- **Required action**: All lines below starting at the one that holds "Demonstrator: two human" and ending at the one that holds "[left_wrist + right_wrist" should be printed exactly, ends included. Pictures should not be printed, nor anything else.

- **Supplied material**:
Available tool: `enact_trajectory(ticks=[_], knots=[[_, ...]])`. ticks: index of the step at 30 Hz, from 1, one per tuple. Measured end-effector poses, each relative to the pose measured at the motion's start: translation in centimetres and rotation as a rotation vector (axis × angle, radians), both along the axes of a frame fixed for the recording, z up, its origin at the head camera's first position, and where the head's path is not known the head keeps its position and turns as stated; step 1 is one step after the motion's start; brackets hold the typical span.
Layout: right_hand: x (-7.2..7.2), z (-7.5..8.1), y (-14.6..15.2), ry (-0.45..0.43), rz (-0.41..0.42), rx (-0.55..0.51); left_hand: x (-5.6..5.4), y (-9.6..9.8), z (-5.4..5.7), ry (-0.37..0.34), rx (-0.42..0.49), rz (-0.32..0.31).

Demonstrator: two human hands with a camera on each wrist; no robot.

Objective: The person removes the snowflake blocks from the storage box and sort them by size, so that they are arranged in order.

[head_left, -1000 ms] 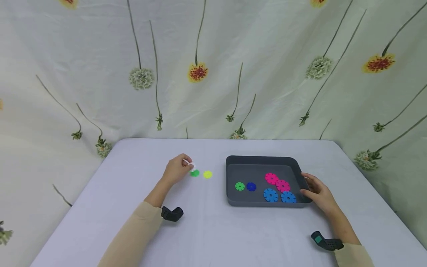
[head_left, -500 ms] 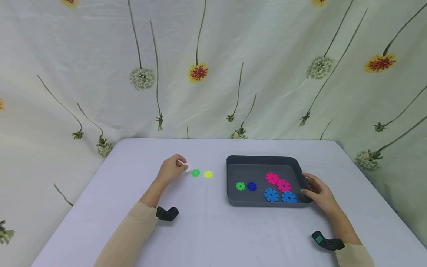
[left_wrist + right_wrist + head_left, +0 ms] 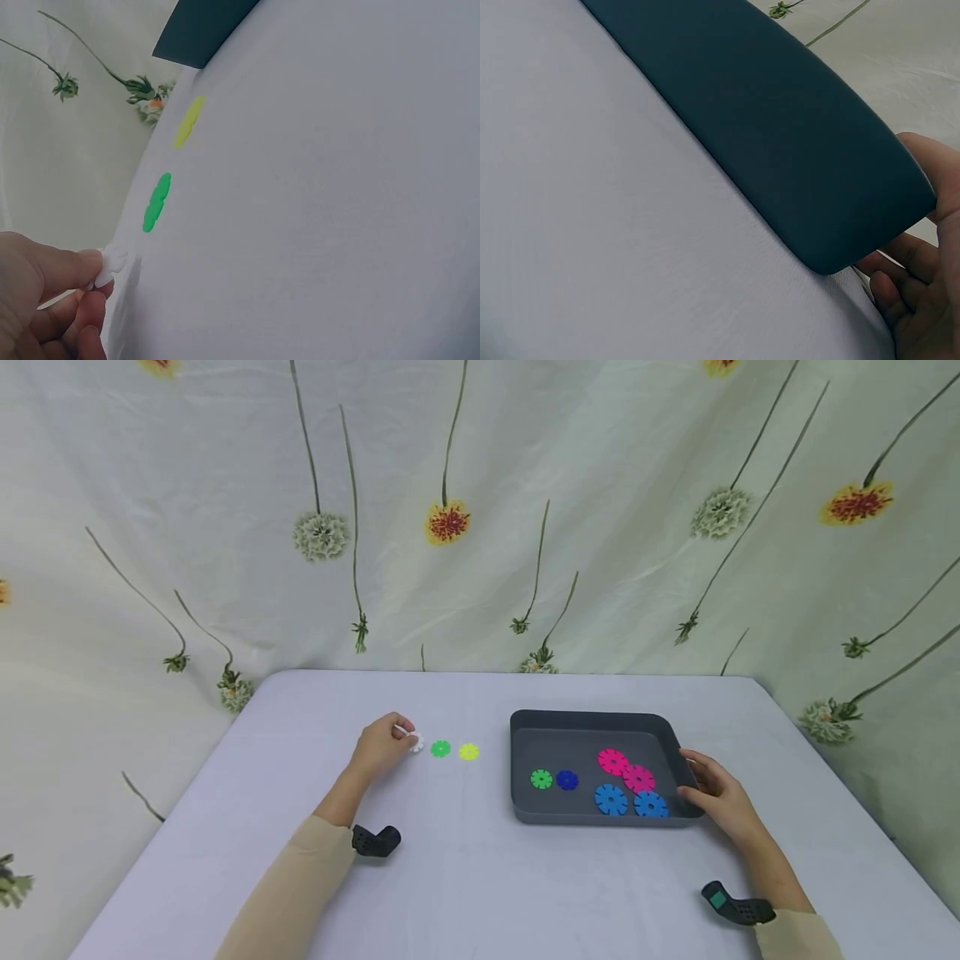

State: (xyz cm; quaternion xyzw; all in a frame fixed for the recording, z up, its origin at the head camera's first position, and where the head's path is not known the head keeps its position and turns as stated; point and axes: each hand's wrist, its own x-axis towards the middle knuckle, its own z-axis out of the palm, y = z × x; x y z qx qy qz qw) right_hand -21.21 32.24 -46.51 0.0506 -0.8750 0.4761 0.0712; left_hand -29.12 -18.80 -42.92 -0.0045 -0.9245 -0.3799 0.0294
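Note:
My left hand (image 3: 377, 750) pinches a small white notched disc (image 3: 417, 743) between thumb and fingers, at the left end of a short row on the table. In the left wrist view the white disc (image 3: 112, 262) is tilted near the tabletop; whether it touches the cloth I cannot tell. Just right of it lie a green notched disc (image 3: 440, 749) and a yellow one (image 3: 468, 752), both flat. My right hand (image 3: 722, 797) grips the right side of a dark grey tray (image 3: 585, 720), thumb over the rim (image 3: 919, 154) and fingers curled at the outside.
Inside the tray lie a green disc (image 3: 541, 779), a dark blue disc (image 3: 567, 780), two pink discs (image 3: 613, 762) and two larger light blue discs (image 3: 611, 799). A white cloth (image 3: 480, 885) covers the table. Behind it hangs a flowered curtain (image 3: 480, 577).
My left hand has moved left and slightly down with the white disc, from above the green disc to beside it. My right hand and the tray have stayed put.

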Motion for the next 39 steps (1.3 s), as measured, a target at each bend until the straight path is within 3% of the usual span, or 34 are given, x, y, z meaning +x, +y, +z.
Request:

- **Answer section**:
Demonstrator: two human hands with a camera on each wrist; no robot.

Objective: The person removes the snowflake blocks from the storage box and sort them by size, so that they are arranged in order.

[head_left, -1000 ms] 
[head_left, -500 ms] 
[left_wrist + right_wrist + head_left, +0 ms] 

Exercise complete, with nothing further to add.